I think the real key here is the make sure you use young and tender leeks. I used some bargain but borderline superannuated ones from Ridley Rd and their outer layer turned out to be extremely chewy. They were edible but after a going over the soft inner bit disappeared and just the stringy outer bit left with its gentle throttle on the way down.

The key to the poaching liquor is the sweetness from the sugar and the sourness from the lemons - I used chopped preserved lemons here and it worked well. Their salt-sour taste made the liquid extra jazzy. The books suggests using other green vegetables you may have to hand - peas, broad beans, cabbage or artichoke.

Ingredients
  • leeks, young and slim
  • sugar, water, garlic and lemon


    Old school

      Fry a few chopped garlic cloves in olive oil lightly and then added the trimmed and cleaned leeks. Add a couple of hundred mills of water, a tablespoon of sugar and either the juice of a lemon or some chopped preserved lemon. Poach until done - around fifteen or twenty minutes. Get some young ones and save the big woody leeks for the soup pot.

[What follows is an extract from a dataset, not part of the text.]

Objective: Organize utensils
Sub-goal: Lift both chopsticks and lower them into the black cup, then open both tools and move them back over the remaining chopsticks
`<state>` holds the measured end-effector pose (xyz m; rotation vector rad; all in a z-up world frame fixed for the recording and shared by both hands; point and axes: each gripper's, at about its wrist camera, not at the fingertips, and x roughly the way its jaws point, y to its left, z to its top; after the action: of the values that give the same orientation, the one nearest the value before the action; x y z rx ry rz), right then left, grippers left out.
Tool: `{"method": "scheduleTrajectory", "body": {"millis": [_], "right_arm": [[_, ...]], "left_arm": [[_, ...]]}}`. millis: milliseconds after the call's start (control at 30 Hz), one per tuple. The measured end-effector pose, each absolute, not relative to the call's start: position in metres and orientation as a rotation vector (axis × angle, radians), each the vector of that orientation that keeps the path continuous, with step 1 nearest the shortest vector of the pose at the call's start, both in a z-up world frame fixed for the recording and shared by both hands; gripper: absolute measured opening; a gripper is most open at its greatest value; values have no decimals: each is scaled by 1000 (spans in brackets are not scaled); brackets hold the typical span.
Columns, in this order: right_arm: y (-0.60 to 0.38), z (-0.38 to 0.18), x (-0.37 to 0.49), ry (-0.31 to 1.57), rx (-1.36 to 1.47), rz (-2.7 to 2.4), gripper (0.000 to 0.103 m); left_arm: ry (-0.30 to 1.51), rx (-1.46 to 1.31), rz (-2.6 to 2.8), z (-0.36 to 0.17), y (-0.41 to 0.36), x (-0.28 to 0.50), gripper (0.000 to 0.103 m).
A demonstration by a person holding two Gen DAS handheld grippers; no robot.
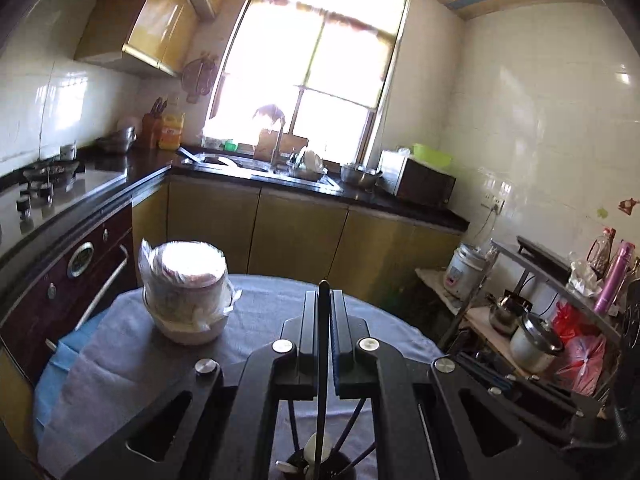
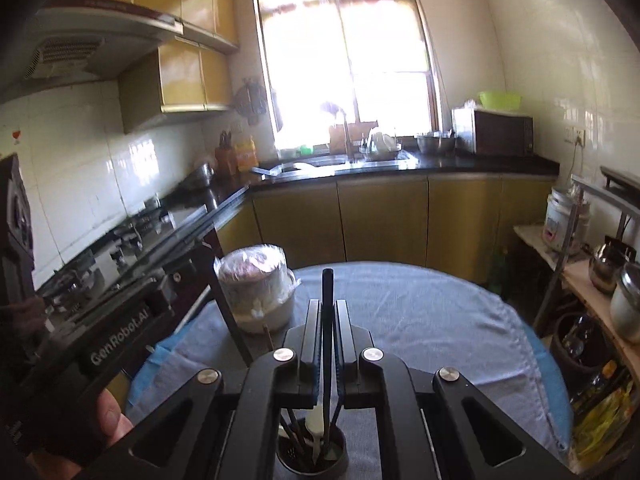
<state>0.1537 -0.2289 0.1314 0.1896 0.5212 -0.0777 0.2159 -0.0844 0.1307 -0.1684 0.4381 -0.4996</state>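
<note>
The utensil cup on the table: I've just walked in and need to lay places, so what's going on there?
A person holds a gripper in each hand above the round table. The left gripper is shut on a dark chopstick, the right gripper on a dark utensil handle. Both hang over the dark holder, which has a white spoon and other utensils in it. A plastic-wrapped pot sits farther back.

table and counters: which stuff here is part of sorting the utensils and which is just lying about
Part of the job:
- left gripper, shut on a black utensil
- right gripper, shut on a dark utensil
- dark utensil holder holding a white spoon and other utensils

Just lying about:
- plastic-wrapped pot on the table
- microwave
- rice cooker
- pink flask
</note>
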Motion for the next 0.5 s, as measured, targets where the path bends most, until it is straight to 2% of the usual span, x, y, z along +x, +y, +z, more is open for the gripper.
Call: {"method": "scheduleTrajectory", "body": {"millis": [200,500], "right_arm": [[-233,93,153,601,208,-65,6],[-252,72,136,680,324,-29,7]], "left_arm": [[477,-156,-493,109,-83,215,5],[530,-87,-510,101,-67,195,7]]}}
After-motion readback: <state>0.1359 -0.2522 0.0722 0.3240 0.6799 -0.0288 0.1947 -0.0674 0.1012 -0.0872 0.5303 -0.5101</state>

      With grain salad again

      I made this a week or so ago and, lo, what appeared on Ridley Rd this week but packs of tiny leeks!, snaffled naturally. In a bizarre reversal of the laws governing vegetable behaviour the leeks looks like small spring-onions whilst the actual spring-onions have gone rogue: giant, tough and whip like, barely fitting in the fridge. The little ones worked a treat with this dish.

      24 January 2011

      Teochow braised duck


      I don't know about you but I find I turn to blogs as much as cookbooks when looking for recipes these days. People odd enough to bother setting up a blog dedicated to food are clearly carrying out a labour of love and this is usually apparent in the writing. They also tend often to furnish the recipe with excellent photos - just flicking though Google reader or the like grants access to an enormous, international, multi-authored, open-source cookbook personalised by the stars or bookmarks you have added.

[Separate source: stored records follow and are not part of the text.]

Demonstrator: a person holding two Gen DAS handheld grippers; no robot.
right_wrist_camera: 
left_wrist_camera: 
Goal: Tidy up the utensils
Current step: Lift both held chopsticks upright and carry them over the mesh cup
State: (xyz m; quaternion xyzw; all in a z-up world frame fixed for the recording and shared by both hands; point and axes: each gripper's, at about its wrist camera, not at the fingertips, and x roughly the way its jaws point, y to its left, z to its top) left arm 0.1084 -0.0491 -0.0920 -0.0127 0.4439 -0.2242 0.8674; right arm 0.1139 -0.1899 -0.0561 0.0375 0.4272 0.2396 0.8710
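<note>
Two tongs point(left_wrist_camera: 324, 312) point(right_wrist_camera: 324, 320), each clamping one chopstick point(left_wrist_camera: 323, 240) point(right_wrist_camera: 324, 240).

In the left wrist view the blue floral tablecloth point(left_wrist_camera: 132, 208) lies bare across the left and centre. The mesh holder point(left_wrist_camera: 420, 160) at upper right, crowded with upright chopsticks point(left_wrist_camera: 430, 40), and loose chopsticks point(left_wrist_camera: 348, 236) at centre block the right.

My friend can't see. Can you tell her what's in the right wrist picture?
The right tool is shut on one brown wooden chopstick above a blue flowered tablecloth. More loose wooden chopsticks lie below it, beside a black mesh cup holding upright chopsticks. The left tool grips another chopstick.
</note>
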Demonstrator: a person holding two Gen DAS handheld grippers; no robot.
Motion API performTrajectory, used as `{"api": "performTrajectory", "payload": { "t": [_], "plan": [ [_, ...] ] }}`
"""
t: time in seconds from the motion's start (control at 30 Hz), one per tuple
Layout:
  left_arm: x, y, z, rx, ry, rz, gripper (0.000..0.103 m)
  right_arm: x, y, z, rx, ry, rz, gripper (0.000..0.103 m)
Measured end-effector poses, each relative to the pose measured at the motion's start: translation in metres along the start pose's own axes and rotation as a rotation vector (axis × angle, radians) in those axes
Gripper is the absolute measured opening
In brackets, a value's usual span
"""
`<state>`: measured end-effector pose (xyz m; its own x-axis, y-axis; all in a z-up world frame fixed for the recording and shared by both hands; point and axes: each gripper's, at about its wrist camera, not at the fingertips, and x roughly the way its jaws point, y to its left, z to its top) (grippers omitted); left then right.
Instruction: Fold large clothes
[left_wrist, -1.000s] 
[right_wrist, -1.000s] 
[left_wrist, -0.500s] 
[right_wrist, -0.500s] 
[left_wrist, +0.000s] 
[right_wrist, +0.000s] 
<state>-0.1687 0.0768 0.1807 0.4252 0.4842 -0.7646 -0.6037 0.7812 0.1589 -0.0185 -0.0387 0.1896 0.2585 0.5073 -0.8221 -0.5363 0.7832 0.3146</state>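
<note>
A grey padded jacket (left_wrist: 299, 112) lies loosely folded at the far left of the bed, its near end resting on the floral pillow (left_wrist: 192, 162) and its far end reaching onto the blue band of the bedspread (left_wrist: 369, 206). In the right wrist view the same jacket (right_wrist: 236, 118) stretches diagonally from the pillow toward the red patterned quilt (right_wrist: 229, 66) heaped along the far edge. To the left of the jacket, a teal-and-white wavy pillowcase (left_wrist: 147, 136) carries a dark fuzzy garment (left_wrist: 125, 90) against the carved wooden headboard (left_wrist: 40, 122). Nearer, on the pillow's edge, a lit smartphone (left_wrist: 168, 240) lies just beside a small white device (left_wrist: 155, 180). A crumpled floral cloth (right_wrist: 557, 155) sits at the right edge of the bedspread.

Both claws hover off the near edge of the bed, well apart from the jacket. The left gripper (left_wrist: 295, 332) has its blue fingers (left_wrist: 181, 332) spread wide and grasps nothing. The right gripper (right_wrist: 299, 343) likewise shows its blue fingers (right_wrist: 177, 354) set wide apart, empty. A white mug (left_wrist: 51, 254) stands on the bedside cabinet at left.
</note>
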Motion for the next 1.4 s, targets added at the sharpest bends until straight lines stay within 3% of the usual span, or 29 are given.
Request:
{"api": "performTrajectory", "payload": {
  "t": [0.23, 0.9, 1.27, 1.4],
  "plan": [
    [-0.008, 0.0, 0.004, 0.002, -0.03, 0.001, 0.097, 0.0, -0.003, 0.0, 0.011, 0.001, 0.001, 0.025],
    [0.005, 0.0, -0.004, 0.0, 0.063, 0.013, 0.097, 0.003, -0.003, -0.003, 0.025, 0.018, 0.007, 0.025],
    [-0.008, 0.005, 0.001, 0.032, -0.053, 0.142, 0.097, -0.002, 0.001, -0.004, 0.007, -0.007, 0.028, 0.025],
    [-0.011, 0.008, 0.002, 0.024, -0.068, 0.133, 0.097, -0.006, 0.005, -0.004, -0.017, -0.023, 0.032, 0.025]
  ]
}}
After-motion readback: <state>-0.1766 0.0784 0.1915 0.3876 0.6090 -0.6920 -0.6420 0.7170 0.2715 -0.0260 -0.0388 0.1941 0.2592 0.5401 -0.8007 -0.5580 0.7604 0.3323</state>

      So when I had a duck in the fridge (half price at Co-op, sweet) I had a little dip and came up with Teochow braised duck. The other idea was Fergus Henderson's wonderful (and extremely simple) duck with carrots. I'm gonna do that again next time I guess. For the Teochow braise I liked the idea of putting the ingredients and a pot and basically leaving them for an hour half to relax and simmer away. All I had to pick up on the cycle home (another benefit of the bike - stopping for crucial foodstuffs mid-commute!) was some lemongrass and I was set.


      The ingredients are listed in the original post so I won't replicate them: I was fastidious is my following and added only a single chilli as I couldn't bear the thought of all those fine spices within a tiny bit of heat.


      After an hour-and-a-half the duck was tender and I removed it to a frying pan to  crisp up the skin while the thin sauce was reduced a little and had some mushrooms added. We ate the heart and liver fried for starters and then the duck with the sauce and some pickled vegetables as suggested in the original link. Unfortunately the rice was that cloudily translucent easy-cook type which went a bit Uncle Ben when cooked and not the proper regal white stuff. The sauce was pretty good, the star anise goes very well with a dash of sweet soy I put in. Not mind blowing though.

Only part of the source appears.